Kaspersky Industrial CyberSecurity Endpoint Detection and Response provides an IOC Scan task. It is a group or local task that is created and configured manually in Kaspersky Security Center Web Console. The IOC files that you prepared are used to run the task.

When an IOC is detected on a device, Kaspersky Industrial CyberSecurity Endpoint Detection and Response performs the specified response action. The following response actions are available for the detected IOCs:

• Isolate device from the network.
• Run scan of critical areas.
• Move the copy of the object to the quarantine, and delete the object.
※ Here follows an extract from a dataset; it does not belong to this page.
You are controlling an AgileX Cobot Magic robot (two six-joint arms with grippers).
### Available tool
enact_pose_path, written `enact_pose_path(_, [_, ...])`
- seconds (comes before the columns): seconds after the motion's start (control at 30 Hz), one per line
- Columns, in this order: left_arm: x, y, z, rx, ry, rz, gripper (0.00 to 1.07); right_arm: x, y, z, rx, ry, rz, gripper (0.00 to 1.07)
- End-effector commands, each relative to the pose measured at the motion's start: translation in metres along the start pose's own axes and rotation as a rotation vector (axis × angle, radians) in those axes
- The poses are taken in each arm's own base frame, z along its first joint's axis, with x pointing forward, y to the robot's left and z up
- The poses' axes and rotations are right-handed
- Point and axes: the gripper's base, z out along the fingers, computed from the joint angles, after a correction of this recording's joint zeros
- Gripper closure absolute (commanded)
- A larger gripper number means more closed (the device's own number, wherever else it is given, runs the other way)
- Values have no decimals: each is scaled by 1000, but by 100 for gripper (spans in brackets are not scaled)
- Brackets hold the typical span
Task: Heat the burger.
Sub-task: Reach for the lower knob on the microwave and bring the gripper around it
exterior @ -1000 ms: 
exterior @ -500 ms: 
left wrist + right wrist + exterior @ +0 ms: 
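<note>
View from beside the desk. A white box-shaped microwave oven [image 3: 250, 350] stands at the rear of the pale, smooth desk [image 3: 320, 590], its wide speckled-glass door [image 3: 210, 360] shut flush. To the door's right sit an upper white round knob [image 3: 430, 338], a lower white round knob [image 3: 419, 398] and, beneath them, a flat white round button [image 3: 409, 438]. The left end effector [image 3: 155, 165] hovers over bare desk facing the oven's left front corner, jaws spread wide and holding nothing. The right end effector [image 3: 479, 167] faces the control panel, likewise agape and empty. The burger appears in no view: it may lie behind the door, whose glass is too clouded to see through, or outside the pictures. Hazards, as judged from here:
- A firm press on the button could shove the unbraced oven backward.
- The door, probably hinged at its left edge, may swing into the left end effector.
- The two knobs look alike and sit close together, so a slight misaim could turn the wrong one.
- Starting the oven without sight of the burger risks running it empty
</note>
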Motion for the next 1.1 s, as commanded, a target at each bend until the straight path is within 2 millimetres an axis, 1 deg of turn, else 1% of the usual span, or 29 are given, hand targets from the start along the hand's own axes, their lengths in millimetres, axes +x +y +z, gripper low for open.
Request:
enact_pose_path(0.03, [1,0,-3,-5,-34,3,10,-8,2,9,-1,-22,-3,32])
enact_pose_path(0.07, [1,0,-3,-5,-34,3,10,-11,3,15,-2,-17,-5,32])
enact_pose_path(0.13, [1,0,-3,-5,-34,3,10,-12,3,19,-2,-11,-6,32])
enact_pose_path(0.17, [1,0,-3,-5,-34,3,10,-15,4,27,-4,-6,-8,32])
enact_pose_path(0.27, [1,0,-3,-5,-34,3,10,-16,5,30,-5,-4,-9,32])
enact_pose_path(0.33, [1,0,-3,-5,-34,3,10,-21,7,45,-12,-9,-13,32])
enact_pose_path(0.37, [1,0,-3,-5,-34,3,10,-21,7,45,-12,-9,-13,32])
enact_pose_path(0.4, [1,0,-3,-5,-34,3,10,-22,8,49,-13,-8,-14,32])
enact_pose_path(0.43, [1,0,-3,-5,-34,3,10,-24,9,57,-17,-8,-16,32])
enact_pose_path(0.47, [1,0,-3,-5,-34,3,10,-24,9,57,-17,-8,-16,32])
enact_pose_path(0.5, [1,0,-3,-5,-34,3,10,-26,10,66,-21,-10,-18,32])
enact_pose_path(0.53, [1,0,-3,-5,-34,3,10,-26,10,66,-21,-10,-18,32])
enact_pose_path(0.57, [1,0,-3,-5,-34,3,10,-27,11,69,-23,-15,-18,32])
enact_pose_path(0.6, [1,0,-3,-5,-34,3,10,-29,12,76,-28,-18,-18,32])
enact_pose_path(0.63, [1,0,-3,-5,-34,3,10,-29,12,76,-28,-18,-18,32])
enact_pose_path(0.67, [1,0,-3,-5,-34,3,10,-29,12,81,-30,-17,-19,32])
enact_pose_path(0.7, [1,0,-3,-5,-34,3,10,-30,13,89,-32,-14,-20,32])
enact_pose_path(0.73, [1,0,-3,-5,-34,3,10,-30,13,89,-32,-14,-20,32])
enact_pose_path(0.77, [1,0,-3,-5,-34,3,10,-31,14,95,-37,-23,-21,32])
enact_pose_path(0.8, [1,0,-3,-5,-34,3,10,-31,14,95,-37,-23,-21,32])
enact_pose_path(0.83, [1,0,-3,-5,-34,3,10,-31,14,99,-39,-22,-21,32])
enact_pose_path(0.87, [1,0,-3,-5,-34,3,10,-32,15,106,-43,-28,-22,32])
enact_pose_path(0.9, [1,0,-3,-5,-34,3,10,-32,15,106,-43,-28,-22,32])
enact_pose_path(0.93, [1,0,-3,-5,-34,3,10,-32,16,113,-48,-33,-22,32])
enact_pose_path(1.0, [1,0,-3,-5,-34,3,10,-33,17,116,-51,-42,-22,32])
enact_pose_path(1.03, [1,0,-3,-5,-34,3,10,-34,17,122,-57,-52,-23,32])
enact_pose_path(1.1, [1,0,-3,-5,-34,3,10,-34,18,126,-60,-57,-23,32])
When responding to threats, Kaspersky Industrial CyberSecurity Endpoint Detection and Response can automatically create IOC Scan tasks.

For details on creating an IOC search task, see:

• Kaspersky Security Center Windows Help
• Kaspersky Endpoint Agent Help
• Kaspersky Industrial CyberSecurity for Linux Nodes Help

About Execution prevention

You can configure execution prevention rules for executable files and scripts, as well as for opening office-format files on the selected devices. For example, you can prevent launching the applications whose usage is considered unsafe on the selected device protected by Kaspersky Industrial CyberSecurity Endpoint Detection and Response. The application identifies the files by their paths or checksums using MD5 and SHA256 hash algorithms.

Execution prevention rule is a set of criteria that are considered when preventing an object from execution. The object must meet all the criteria of the Execution prevention rule in order for the application to block it from execution.

Kaspersky Industrial CyberSecurity Endpoint Detection and Response has the following modes for applying execution prevention rules:

• Block and log to the report. In this mode, EPP application blocks execution of objects or opening of documents that match execution prevention rules criteria.
• Log an event only. In this mode, EPP application records to the Windows Event Log and to Kaspersky Security Center an event about attempts to execute objects or open documents that meet the criteria of the Execution prevention rules, but does not block execution or opening these objects.

For information on enabling execution prevention, configuring its settings and managing execution prevention rules from the command line, refer to Kaspersky Endpoint Agent Help.

You can also prevent the file execution from the alert details window.

This action is not available on computers running Linux operating systems with Kaspersky Industrial CyberSecurity for Linux Nodes version 1.5 installed.

About starting and terminating the process

The Start process task allows you to remotely start files on the device. For example, you can remotely start a utility that creates a file with the computer configuration, and then get the created file using the Get file task.

The Terminate process task allows you to remotely terminate processes on the device. For example, you can remotely terminate the Internet speed testing utility that was started using the Start process task.

More about configuring process startup task and process completion task settings see Help for Kaspersky Endpoint Agent and Help for Kaspersky Industrial CyberSecurity for Linux Nodes.

About the Get file task

The Get file task allows you to get files from the users devices. For example, you can configure getting an event log file created by a third-party application. As a result of the execution of the task, the file is saved in Quarantine. You can download this file from the Quarantine to your device using Kaspersky Security Center Web Console. On the user device, the file remains in its original folder.

To receive a copy of a file, create the Quarantine file task and specify that the file does not need to be deleted when it is moved to quarantine in the Actions after quarantining a file section. For more details, see the Kaspersky Endpoint Agent Help and theKaspersky Industrial CyberSecurity for Linux Nodes Help.

If you are using Kaspersky Endpoint Security 12.1 for Linux, the task is moved to the Backup folder of Kaspersky Security Center.